"Swing for the fences" research?
California Institute of Technology professor Nate Lewis on Saturday [April 9, 2011 at Yale] gave a snapshot of the "swing for the fences" research his lab is pursuing to make fuels directly from water and sunlight. Caltech last year was picked as the lead for a newly created Joint Center for Artificial Photosynthesis (JCAP) to run the Department of Energy's Fuels from Sunlight Energy Innovation Hub.
Further within the article:
Using nanotechnology, the design calls for rods of silicon "microwires," which allows the material to absorb more light. Rather than only create electricity, these fibers are treated with a catalyst to use the sun's energy for fuel production. A catalyst can react with water to produce hydrogen gas, which can be used as a fuel. A longer-term goal is to discover catalysts that use carbon dioxide from the air in the production of a liquid hydrocarbon fuel such as methanol.

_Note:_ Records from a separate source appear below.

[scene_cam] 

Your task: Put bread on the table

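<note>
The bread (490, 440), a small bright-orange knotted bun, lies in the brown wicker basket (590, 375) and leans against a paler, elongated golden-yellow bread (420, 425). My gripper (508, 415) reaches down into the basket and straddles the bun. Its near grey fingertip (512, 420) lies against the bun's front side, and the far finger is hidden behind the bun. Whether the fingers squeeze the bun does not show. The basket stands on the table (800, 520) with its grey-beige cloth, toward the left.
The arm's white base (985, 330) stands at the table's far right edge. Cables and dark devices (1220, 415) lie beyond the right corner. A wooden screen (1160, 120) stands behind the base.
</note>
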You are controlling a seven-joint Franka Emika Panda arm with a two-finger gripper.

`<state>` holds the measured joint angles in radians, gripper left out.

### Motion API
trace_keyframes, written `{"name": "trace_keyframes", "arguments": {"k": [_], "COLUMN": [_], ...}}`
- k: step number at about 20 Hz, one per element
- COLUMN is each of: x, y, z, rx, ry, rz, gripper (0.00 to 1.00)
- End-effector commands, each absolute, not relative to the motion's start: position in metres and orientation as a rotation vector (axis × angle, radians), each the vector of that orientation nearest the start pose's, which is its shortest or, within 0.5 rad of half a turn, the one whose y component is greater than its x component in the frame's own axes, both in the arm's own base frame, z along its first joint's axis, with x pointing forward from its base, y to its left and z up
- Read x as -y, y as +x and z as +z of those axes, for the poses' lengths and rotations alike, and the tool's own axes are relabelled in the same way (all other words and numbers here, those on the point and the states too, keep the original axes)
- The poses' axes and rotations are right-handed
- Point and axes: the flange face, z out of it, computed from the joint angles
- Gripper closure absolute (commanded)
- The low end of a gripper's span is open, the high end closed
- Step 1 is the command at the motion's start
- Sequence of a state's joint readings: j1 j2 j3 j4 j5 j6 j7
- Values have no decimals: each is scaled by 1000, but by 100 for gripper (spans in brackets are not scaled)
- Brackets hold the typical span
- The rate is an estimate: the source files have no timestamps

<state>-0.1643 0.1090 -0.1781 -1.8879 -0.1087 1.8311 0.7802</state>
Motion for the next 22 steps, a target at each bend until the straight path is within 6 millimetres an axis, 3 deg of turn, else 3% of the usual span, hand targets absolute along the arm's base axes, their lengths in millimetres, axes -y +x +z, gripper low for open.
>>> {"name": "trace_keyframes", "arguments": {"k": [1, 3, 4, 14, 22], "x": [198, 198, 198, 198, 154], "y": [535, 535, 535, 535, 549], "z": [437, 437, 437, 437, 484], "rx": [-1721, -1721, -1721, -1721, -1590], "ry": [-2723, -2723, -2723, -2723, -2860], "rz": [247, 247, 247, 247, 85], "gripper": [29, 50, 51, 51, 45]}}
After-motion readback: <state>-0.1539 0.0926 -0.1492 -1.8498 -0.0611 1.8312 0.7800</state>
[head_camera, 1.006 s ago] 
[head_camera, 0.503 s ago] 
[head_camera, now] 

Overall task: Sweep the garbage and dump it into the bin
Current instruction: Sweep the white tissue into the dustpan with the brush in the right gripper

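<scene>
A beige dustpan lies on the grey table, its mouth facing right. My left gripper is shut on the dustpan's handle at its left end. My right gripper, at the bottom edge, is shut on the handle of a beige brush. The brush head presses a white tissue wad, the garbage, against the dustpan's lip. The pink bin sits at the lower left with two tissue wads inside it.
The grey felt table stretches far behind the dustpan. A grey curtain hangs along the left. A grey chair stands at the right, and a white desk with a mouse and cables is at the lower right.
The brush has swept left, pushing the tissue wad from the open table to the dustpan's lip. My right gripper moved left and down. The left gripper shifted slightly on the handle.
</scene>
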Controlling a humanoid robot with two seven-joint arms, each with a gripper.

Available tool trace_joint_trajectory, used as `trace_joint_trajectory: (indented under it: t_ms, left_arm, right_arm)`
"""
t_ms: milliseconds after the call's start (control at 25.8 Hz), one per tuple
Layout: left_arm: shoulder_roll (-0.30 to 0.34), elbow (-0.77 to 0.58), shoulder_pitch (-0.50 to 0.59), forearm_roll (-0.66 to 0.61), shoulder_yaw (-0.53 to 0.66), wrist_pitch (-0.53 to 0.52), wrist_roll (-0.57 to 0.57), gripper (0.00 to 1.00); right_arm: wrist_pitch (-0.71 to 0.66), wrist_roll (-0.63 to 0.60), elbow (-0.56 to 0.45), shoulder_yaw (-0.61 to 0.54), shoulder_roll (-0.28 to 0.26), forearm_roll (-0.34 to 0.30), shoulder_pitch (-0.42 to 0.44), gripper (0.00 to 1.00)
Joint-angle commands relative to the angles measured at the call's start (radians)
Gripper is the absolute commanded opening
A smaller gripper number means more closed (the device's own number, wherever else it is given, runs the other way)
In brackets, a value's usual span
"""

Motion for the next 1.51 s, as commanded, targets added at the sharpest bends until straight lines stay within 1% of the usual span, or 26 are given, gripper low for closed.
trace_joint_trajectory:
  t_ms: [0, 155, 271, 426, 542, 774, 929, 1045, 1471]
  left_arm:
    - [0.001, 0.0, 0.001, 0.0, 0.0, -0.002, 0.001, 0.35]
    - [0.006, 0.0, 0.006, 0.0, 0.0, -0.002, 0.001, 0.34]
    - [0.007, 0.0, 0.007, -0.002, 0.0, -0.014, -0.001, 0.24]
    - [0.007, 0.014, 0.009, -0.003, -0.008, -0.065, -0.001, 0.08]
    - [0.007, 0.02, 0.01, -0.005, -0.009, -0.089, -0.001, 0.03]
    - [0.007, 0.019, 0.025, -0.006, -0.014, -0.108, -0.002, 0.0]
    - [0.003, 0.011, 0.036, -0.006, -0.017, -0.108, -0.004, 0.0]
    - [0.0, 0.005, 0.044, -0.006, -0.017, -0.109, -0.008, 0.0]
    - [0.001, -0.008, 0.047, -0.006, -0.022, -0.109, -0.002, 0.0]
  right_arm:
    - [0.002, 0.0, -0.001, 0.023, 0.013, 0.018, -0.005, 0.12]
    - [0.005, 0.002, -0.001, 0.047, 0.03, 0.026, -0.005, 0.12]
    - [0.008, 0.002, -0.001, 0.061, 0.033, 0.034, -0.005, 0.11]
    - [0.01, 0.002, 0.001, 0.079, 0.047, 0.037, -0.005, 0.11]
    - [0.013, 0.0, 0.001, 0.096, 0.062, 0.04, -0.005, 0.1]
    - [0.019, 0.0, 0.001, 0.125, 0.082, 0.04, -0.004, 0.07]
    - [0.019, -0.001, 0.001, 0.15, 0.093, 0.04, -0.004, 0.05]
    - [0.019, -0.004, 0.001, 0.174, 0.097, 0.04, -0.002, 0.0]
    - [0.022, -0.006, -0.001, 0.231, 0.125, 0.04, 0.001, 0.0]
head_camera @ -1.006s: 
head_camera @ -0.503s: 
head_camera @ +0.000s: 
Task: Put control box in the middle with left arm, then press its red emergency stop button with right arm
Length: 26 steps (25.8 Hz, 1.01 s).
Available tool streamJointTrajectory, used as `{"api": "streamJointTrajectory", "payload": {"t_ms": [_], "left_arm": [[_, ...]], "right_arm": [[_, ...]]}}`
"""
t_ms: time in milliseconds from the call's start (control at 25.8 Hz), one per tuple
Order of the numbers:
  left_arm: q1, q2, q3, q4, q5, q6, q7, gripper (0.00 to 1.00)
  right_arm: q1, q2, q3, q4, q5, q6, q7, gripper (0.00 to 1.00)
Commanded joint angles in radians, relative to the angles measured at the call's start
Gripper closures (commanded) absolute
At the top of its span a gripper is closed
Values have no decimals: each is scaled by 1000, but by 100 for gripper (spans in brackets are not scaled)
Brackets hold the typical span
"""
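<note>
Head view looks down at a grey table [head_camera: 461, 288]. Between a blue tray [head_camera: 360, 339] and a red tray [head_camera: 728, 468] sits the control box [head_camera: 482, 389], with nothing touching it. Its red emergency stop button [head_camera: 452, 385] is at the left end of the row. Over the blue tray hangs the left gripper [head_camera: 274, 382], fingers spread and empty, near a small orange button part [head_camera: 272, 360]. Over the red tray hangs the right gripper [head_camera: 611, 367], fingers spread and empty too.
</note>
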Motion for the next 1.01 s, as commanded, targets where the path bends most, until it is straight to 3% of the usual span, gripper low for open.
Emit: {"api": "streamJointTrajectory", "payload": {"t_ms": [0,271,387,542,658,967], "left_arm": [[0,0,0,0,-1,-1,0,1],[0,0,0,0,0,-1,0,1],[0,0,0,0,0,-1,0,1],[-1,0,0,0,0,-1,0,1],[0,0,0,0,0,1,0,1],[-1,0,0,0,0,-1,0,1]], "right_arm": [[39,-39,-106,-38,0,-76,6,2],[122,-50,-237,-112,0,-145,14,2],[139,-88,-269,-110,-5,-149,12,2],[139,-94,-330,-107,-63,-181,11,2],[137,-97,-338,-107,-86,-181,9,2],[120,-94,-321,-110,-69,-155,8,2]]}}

Along this line, see the BiofuelsDigest post Transformers: 8 Technologies To Rock the Bio World including the text:
The key enzyme? RuBisCo. “Biofuels research,” we observed in “To fix carbon, food, energy: fix RuBisCO, “while impressive and laudable, is overly focused on midstream processing technologies and not on the key factor: the appallingly low rate at which plants convert sunlight to energy. For example, corn checks in with a 1-2 percent efficiency rate. Raise photosynthetic efficiencies to 10-12 percent.
As an observation, one can normalize on an energy basis {energy value of produced product] divided by [energy value of incident photons] or one could talk about fraction of incident photons involved in photosynthesis.